O patriarca santo teve um sonho sem igual; assim a cruz do Salvador é escada para o céu.

A identificação Filho do homem parece não ter sido um título costumeiro do Messias ou algum outro personagem escatológico. Por isso, Jesus podia usá-lo para si sem correr o risco de ser mal entendido devido a associações de ideias que pudessem ter influenciado a concepção do seu significado em seus ouvintes. Ele tinha toda a liberdade de assumir a expressão e preenchê-la com o significado que quisesse.
É provável que a expressão tivesse um antecedente veterotestamentário na frase “um como o Filho do homem” (ou seja, um ser parecido com um homem) que, na visão que Daniel teve do dia do julgamento, estava investido de autoridade divina universal (Dn 7.13,14). Jesus enriqueceu-a ao fundi-la com a figura do sofredor justo, retratada aqui e acolá no A.T., não por último nos “Cânticos do Servo” de Isaias 42.1-53.12. Desta maneira ele podia falar do so­frimento do Filho do homem como de algo que estava “escrito” sobre ele. Atra­vés do seu sofrimento e da sua recompensa, Jesus, o Filho do homem, tornou-se o libertador e advogado do seu povo.

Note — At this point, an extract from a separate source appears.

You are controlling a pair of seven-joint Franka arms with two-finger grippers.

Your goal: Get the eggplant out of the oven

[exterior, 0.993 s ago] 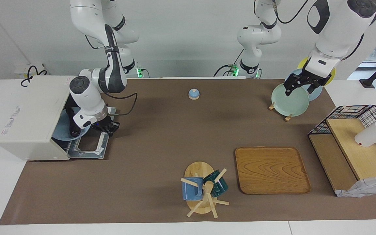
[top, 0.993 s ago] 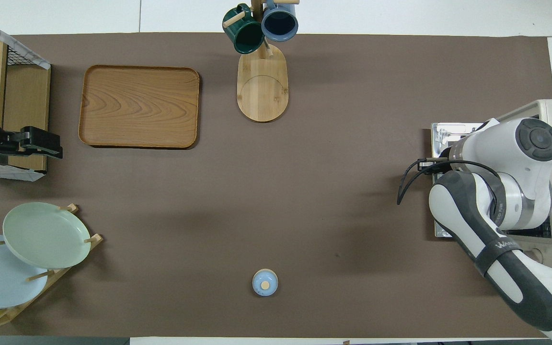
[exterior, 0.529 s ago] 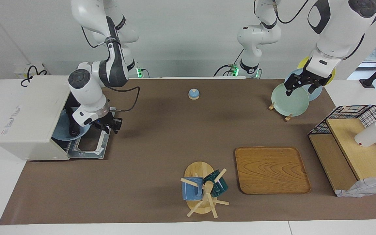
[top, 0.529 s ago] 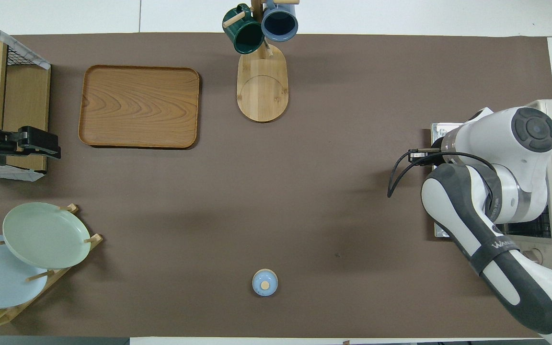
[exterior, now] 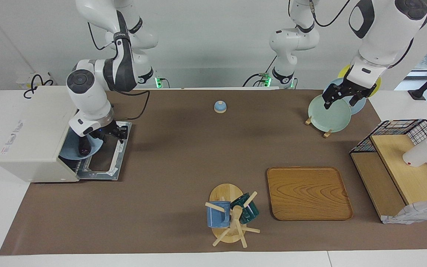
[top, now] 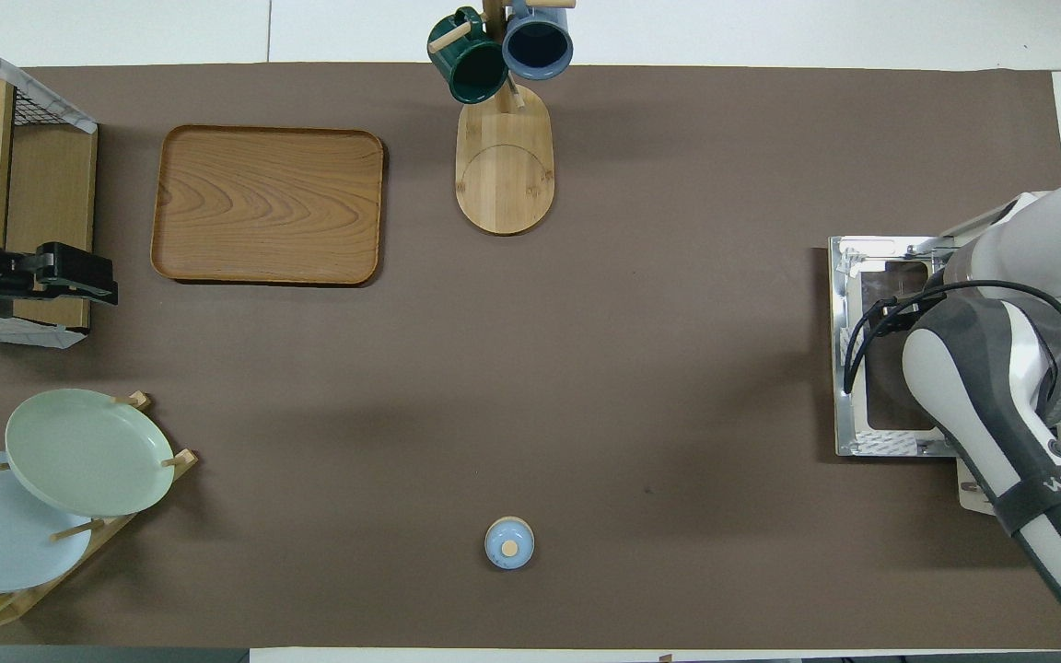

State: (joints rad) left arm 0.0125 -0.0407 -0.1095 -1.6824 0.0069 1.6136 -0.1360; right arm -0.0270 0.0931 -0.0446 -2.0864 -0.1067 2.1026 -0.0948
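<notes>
Both arms: glossy white shells w/ dark grey/black joint bands and round dark grey end caps. Right arm (exterior: 87, 96) has a black strip w/ white lettering along the forearm, thin black cable looping beside the wrist, small blue light near wrist flange. Left arm (exterior: 378, 33) carries black cables up top. Grippers black. Green lights glow at both bases.

Matt brown table cover (exterior: 184, 159), glossy wooden tray (exterior: 308, 193), shiny metal oven door (top: 862, 267)
</notes>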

Alguns estudiosos dos evangelhos sinóticos distinguem entre passagens que falam do sofrimento do Filho do homem e as que falam da sua vinda em glória. Neste evangelho não há tal distinção; o sofrimento do Filho do homem é ab­sorvido pela glória, de modo que a glória revela-se principalmente no sofrimento (veja Jo 12.23).